What you are asked to do -
Only one stretch of the data below is wanted: the lines starting at the one with "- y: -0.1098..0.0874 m" and ending at the one with "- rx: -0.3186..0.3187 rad", both included, given again exactly.

Source information -
--- START ---

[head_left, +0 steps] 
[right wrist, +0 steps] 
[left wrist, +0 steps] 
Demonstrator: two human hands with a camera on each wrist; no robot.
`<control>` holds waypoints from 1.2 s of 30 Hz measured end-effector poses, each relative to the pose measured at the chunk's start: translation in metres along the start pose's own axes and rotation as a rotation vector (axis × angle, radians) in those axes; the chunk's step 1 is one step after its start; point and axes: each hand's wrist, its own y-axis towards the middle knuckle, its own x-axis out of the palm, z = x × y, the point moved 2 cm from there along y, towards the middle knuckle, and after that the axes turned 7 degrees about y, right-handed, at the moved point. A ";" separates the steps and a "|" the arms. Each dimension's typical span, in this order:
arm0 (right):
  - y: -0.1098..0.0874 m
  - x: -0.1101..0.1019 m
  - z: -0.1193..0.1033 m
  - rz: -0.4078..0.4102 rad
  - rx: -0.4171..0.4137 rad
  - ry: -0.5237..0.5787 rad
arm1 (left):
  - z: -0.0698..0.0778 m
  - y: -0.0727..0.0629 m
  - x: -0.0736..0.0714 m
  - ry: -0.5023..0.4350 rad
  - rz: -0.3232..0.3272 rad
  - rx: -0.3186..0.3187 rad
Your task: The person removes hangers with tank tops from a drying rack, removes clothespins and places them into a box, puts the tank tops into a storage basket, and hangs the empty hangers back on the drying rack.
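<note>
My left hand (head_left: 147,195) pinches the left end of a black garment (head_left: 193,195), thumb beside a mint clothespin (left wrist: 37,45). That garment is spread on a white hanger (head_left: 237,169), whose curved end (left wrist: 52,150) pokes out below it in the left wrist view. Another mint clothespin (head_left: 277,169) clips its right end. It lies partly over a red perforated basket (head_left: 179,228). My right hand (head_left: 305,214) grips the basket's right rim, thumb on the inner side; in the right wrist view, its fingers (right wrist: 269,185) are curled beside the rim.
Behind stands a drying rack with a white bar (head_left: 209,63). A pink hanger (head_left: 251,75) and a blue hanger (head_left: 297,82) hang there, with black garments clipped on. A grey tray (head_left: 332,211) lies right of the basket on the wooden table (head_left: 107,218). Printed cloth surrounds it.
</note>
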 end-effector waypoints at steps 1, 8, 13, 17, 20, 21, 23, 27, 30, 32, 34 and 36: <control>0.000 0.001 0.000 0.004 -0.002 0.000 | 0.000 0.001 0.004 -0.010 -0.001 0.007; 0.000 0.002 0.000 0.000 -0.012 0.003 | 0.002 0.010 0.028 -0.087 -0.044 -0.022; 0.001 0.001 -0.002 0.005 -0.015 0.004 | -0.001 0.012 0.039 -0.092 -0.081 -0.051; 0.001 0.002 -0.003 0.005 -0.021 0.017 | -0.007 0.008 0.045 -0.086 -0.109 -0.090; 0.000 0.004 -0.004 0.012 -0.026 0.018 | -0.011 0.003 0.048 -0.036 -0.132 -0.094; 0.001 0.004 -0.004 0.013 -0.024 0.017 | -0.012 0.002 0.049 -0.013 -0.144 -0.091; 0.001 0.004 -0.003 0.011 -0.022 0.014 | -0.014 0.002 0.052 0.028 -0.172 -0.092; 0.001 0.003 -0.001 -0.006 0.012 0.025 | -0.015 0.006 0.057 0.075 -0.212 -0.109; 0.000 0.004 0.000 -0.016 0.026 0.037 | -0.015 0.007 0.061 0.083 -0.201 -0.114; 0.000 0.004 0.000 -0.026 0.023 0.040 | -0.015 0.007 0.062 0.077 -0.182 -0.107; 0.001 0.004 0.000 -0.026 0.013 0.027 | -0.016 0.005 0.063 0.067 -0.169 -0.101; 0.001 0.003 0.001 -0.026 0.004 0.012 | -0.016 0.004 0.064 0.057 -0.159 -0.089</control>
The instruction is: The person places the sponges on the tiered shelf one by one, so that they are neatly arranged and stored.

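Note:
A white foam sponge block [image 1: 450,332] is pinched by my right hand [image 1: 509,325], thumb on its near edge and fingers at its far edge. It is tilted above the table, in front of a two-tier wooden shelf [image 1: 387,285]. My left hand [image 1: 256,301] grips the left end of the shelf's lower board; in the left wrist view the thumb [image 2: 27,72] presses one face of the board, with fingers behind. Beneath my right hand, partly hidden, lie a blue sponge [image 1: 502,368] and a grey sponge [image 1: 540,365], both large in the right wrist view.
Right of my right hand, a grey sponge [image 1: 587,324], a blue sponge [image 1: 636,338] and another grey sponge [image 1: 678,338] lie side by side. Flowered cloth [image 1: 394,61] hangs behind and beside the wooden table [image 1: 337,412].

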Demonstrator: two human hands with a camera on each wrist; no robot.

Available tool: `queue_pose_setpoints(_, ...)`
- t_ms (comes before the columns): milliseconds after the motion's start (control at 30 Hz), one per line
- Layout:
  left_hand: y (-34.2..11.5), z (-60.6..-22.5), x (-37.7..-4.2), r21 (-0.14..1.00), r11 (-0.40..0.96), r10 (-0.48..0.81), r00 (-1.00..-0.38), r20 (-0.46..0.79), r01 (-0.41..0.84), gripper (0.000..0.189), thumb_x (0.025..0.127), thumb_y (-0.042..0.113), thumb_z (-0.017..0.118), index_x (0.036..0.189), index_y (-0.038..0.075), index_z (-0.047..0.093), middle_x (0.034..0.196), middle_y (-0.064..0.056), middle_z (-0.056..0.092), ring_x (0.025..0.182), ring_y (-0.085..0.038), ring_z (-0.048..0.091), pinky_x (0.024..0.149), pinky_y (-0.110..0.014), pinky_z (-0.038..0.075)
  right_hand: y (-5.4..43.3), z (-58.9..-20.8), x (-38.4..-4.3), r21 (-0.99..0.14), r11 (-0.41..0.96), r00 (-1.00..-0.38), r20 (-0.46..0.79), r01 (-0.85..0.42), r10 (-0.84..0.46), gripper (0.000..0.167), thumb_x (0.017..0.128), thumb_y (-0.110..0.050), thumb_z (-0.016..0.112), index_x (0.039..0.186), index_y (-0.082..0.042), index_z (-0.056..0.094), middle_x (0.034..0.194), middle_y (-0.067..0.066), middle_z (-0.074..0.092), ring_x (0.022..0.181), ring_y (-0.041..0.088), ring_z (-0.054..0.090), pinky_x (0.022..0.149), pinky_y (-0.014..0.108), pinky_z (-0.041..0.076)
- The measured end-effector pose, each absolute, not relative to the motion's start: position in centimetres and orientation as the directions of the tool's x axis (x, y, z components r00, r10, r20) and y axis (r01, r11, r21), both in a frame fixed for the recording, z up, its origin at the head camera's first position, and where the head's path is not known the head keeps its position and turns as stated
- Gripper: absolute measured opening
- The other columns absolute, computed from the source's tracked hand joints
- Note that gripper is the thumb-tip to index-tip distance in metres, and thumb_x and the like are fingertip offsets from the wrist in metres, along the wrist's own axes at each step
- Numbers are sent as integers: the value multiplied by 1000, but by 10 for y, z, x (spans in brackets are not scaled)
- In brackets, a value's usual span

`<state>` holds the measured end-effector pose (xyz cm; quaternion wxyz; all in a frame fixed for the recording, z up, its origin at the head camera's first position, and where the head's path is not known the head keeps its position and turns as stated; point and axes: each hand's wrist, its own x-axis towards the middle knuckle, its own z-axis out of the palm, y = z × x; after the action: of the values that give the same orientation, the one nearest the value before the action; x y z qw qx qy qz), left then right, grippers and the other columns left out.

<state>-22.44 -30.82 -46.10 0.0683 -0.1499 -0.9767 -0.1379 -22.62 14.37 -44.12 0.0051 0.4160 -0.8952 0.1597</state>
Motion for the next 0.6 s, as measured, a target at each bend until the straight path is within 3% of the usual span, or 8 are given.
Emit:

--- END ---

Output for this exercise -
  - y: -0.1098..0.0874 m
  - x: -0.1101..0.1019 m
  - z: -0.1193..0.1033 m
  - rz: -0.4078..0.4102 rad
  - rx: -0.4171..0.4137 rad
  - ry: -0.5237..0.5787 rad
arm1 (left):
  - z: -0.0698..0.0778 m
  - y: -0.0727..0.0629 m
  - x: -0.0736..0.0714 m
  - ry: -0.5023..0.4350 rad
  - rz: -0.3232..0.3272 rad
  - rx: -0.3186..0.3187 rad

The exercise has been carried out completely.